Apesar de um valoroso esforço nas últimas décadas, a tradução dos clássicos de filosofia em português de Portugal é, desde há muito, uma paisagem assombrada por lacunas.  Dou três exemplos, mas poderia naturalmente dar muitos mais. A Crítica da razão pura de Kant foi apenas traduzida – e bem traduzida, de resto – entre nós em 1985; as Meditações metafísicas de Descartes só existem na nossa língua amputadas das Objecções e respostas que são, desde a sua publicação original, uma sua parte integrante; finalmente, nenhuma tradução existe (embora esteja programada) da Metafísica de Aristóteles. Há vários problemas que esta situação cria. Centro-me num só. Os grandes clássicos – e não me refiro evidentemente apenas aos da filosofia – pedem para ser traduzidos, porque só assim podem verdadeiramente influenciar a nossa linguagem e, indirectamente, a nossa maneira de pensar, abrindo-lhe novas possibilidades e oferecendo (se as traduções forem boas) uma naturalidade que, tirando o original, quando nos é acessível, versões em línguas estrangeiras não podem nunca possuir, por mais úteis, eruditas e excelentes que sejam. A sua falta paga-se numa espécie de desfocagem no contacto com os textos que interdita a intimidade necessária para o laborioso, mas prenhe de prazer, progresso da sua compreensão.

Este melancólico parágrafo tem, no entanto, uma boa razão na sua origem. Diogo Pires Aurélio acaba de publicar na Relógio D’Água, e no seguimente de traduções prévias do Tratado teológico-político e do Tratado político, uma tradução da Ética de Espinosa. Não é, caso raro, a primeira tradução desta obra em português. Uma tradução a várias mãos foi publicada em Coimbra pela Atlântida, a partir de 1950, sendo a tradução da primeira parte, da autoria de Joaquim de Carvalho, acompanhada de uma sábia Introdução, justamente admirada. Mas os progressos do comentário espinosista entretanto verificados exigiam uma nova versão desse texto célebre. Com efeito – e o que vale para a Ética vale para qualquer grande clássico da filosofia – o progresso no conhecimento do texto obriga a não poucas mudanças dos critérios de tradução, já que novas dificuldades da obra vão sendo descobertas, camada após camada. Por isso, esta nova tradução de Diogo Pires Aurélio, que exprime tal saber acumulado ao longo das várias últimas décadas, e que, além de conter também ela uma preciosa Introdução que nos guia através das cinco partes do livro apoiada em tal saber, nos dá Espinosa num português rigoroso e imaculado, era absolutamente necessária e deve ser saudada com entusiasmo.
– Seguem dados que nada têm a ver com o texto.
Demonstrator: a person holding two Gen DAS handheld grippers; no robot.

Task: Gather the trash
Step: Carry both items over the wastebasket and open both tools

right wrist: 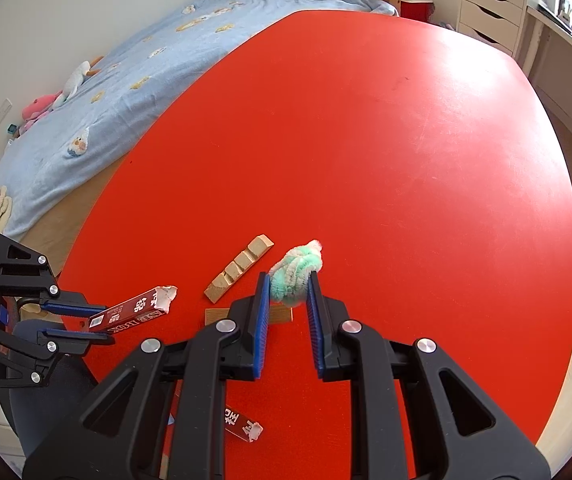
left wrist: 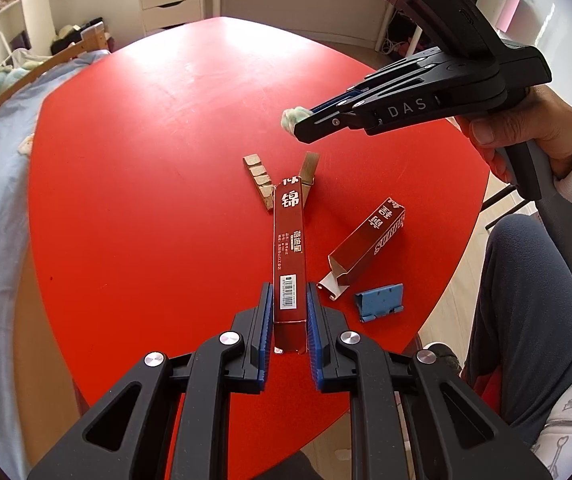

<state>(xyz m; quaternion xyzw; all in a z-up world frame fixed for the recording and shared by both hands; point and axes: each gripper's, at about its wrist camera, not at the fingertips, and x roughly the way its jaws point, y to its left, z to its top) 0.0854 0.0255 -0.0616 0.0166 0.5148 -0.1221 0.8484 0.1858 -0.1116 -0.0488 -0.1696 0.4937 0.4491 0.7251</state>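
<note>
- Left wrist view: your left tongs are pinching the long red carton at its near end, pads flat against its two narrow sides. That end-on hold keeps the carton running straight out along the fingers, so its torn far end juts over the red desk.
- Same view: your right tongs hang above the desk and pinch a green-and-white fuzzy wad at the very tips. A tip grip suits something this soft and small.
- Same view: left on the desk are a second red carton with its end flap open, a blue folded piece just beside it, a notched wooden strip and a flat wooden piece partly behind the held carton.
- Right wrist view: the fuzzy wad sits squeezed between the pads of the right tongs, clear of the desk.
- Same view: the left tongs hold the long red carton slanting upward off the surface; the notched strip lies between the two tools.
- Judgement: with both tools loaded, you appear ready to carry; no bin is visible in either view, and four pieces remain to collect.
</note>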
A Ética foi concebida pelo seu autor como um livro de libertação, em primeiro lugar, à imagem do De rerum natura de Lucrécio, como uma libertação da paixão triste do medo, particularmente do medo da morte. O trajecto espinosista é absolutamente singular, porque tal libertação se obtém através de uma investigação que percorre o conjunto das províncias da filosofia, cada uma delas ocupando uma das suas cinco partes: ontologia, epistemologia e física, psicologia, antropologia e ética propriamente dita. É esta última parte, no seu excesso rigorosamente calibrado, que desenvolve mais explicitamente a associação da libertação à felicidade obtida através do conhecimento, um tema comum a muita filosofia do século XVII, mas que Espinosa orquestra fulgurantemente na sua discussão da beatitude possível quando, descobrindo que somos parte de Deus – que em Espinosa não se distingue da Substância, isto é, da Natureza, como nos explica a Parte I -, alcançamos o “amor intelectual de Deus” e praticamos o conhecimento “sob o modo da eternidade”.

A Ética é um dos mais perfeitos sistemas que o século XVII – o século dos sistemas, por excelência, mais ainda do que o do chamado Idealismo alemão – nos legou. E apresenta, na sua originalíssima maneira, as grandes virtudes desse século filosófico, cujo legado de problemas ocupa ainda em grande medida a filosofia contemporânea, da metafísica à filosofia política. Tal longevidade explica-se em parte pela realidade que tais sistemas apresentam. Com efeito, como nos lembrou o grande historiador da filosofia Martial Gueroult, os sistemas filosóficos – todos eles – não se aferem, contrariamente às teorias científicas, pelo sucesso (ou pelo insucesso) da sua confrontação com o real exterior. Dito de outra maneira, mais brutal: não são verdadeiros nem falsos. A sua força reside antes na sua realidade. Realidade em vez de verdade. Os sistemas filosóficos são mundos nos quais penetramos e nos quais, nos melhores casos, sentimos estar em presença de algo estranhamente real, a começar pelo mundo de Platão e a acabar em certas obras contemporânes. A luz que eles oferecem sobre o real exterior é, contrariamente à das ciências, indirecta.